# Brisket temps



## Rockin Rooster (Mar 12, 2007)

What temp do you cook your brisket to? I cook to 190 and rest. And second where to you check the temps in the flat or point?


----------



## Greg Rempe (Mar 12, 2007)

190*...for an in-depth review of how people cook their briskets...check out the Brisket Round table podcast.

www.bbq-4-u.com/pods


----------



## LarryWolfe (Mar 12, 2007)

I pull mine in the 190-195* temp range, wrap in foil and towel and let rest a minimum of 2 hours before cooling and slicing.


----------



## Smokey_Joe (Mar 12, 2007)

190-ish in the flat...the key is the few hour wrapped rest time as Larry says.


----------



## john pen (Mar 12, 2007)

Ill ditto what Larry says...


----------



## Rich Decker (Mar 12, 2007)

I think the brisket tells you at what temp to pull it. Any where between *190 and *205 and it will pass the fork test.


----------



## Diva Q (Mar 12, 2007)

190 then foil in a cooler


----------



## Rockin Rooster (Mar 12, 2007)

Being a middle Tennessee boy I got to get used to BBQ that once Moooed. Mine always oinked first. Nobody out there found a oinkin cow have ya?    (that's a joke)


----------



## zilla (Mar 12, 2007)

Bring that brisket to 190 and start checking it with a tooth pick every five degrees until the tooth pick goes in easy. Then wrap and rest.


----------



## Rockin Rooster (Mar 13, 2007)

Is this poke test where the term "Cow Poke" came from?   I guess I need to learn how to poke my cow. [smilie=dancing_cow.gif] I appreiciate the info. I'm not far off with what I've been doing, but now I have a clearer idea as to how to finish it. Thanks a bunch!

Rooster


----------



## Rockin Rooster (Mar 13, 2007)

It looks like I'll just use the therm on my butts and when they are done I'll begin to check the flatt with the old cow poke method.


----------



## DaleP (Mar 14, 2007)

I inject with Tab then let it rest in a cooler for 50 days. 
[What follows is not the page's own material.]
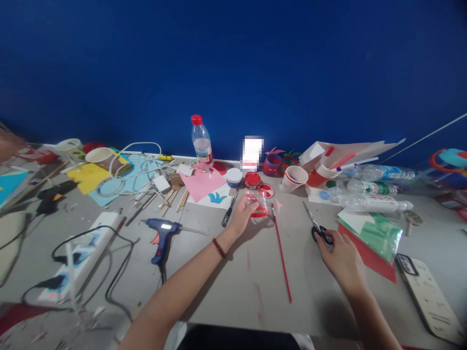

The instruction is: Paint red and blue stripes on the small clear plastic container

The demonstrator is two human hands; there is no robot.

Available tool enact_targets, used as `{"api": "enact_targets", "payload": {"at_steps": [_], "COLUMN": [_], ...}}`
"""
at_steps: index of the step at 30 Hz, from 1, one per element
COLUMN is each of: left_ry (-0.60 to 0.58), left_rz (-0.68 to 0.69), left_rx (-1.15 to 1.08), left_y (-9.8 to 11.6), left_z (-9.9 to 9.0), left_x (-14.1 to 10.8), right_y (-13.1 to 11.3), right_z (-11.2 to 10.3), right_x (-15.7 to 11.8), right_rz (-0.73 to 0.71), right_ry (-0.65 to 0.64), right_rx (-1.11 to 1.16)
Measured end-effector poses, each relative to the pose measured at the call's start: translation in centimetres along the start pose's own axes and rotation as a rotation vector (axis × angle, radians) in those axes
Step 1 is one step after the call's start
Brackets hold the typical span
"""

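Observation:
My left hand (242, 213) is closed around a transparent plastic cup-like piece (260, 210), which looks like a cut bottle part with red along its lower edge. To the right, my right hand (341, 255) has its fingers on the black handles of a pair of scissors (318, 226), whose blades point away from me. Between my hands lies a thin red-handled paintbrush (281, 255). Just beyond the plastic piece are an open red paint jar (252, 180) and its red-smeared lid (266, 190). A black pen (230, 209) rests beside my left hand.
On the left are a blue glue gun (164, 238), a power strip (82, 255) with trailing cords, and wooden sticks (171, 198). A red-capped bottle (202, 141) stands at the back. Several plastic bottles (375, 203) and a phone (430, 296) lie right. Another person's hand (9, 145) shows far left.

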State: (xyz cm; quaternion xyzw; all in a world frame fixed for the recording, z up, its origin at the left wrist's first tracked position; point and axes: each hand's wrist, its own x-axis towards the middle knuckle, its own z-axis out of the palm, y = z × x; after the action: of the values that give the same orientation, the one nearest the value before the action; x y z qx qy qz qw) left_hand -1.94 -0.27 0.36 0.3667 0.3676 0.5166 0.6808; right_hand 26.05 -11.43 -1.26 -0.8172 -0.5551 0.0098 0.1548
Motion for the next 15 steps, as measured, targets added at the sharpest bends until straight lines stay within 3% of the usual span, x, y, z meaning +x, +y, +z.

Or sometimes I just do what Larry does.


----------



## Rockin Rooster (Mar 14, 2007)

DaleP said:
			
		

> I inject with Tab then let it rest in a cooler for 50 days.
> 
> Or sometimes I just do what Larry does.


I have to admit that was unexpected. It might be difficult to pull off at a contest too.


----------



## LarryWolfe (Mar 14, 2007)

dustaway said:
			
		

> zilla said:
> 
> 
> 
> ...



Remember you do not want your brisket completely tender when you pull it off the cooker if you plan on resting, which is the most important part of cooking a brisket in my opinion.  You want the brisket to have a little bit of resistance when you pull it off the cooker.  It will continue to cook a bit, redistribute juices and tenderize during the resting process.  If you wait until the probe goes in like butter and let it rest for a couple hours, it'll fall apart when you slice it.


----------



## ScottyDaQ (Mar 21, 2007)

diverdave said:
			
		

> .... I took to 195, wrapped in double foil and put into a cooler for 3 hrs.  It was fantastic.  Everyone thought it was the best they had ever tasted.  In the future I plan on not going over 195 before pulling it off.



That's how I do it....cept for 2 hours


----------



## john pen (Mar 21, 2007)

I was doing 190, then a nice long rest...My last one was left in to 205 (I overslept)..It was good but fell apart when i was slicing it...Im thinking my next one will go to 195 and of course a nice long rest...


----------